🤖 AI Summary
This work addresses over-the-air federated learning (AirFL) in multi-waveguide pinched antenna systems (PASS) by proposing the AirPASS framework, which maximizes the number of participating devices under a constraint on aggregation distortion. For the first time, non-colocated reconfigurable pinched antennas are integrated into AirFL, and an alternating optimization algorithm is developed that jointly optimizes device selection, receive beamforming, and reconfigurable antenna placement. The algorithm effectively decouples the highly non-convex and coupled problem by combining homotopy-Riemannian boundary condensation with homotopy-assisted geometric optimization. Experimental results demonstrate that AirPASS significantly outperforms conventional colocated MIMO, SDR-DC, and matching pursuit-based scheduling schemes, achieving performance close to ideal FedAvg while striking a favorable balance between computational complexity and system performance.
📝 Abstract
This paper investigates over-the-air federated learning (AirFL) in wireless systems where the access point is equipped with a multi-waveguide pinching antenna system (PASS).
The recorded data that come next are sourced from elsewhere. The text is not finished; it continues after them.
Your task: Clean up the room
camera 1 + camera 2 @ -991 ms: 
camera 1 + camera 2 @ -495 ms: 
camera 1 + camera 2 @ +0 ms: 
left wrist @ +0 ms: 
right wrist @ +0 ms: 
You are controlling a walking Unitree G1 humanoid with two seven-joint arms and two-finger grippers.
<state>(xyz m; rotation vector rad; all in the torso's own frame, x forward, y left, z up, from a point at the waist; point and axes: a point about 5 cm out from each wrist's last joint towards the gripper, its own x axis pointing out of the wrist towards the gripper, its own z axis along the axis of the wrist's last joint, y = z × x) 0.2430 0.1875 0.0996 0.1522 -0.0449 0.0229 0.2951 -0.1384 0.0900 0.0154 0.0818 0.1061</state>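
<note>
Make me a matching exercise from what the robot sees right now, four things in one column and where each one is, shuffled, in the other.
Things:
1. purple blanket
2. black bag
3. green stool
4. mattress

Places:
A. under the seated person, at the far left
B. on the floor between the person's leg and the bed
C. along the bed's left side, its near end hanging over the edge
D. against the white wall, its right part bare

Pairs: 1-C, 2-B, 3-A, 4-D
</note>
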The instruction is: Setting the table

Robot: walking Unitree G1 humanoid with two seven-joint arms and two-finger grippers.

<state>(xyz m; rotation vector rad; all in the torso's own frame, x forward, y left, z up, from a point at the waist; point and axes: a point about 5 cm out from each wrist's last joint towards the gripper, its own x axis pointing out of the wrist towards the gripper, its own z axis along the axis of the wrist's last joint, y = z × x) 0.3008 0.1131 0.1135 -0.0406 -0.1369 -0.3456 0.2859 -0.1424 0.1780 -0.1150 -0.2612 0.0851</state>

We adopt the widely studied learning-oriented AirFL formulation, which seeks to maximize the number of selected devices while keeping the aggregation distortion below a prescribed threshold. The resulting joint optimization of device selection, receive beamforming, and pinching-antenna placement is highly nonconvex due to the intricate coupling among these system variables. To address this challenge, we develop AirPASS, an alternating optimization framework with two main components: a homotopy-Riemannian margin-consolidation method for device selection and receive beamforming under fixed PASS configuration, and a homotopy-assisted geometry optimization method for updating the pinching-antenna positions under fixed selected devices and beamformer. Experiments show that AirPASS consistently outperforms conventional co-located MIMO baselines, remains close to ideal FedAvg, and achieves an attractive performance-complexity tradeoff relative to SDR-DC and matching-pursuit scheduling alternatives.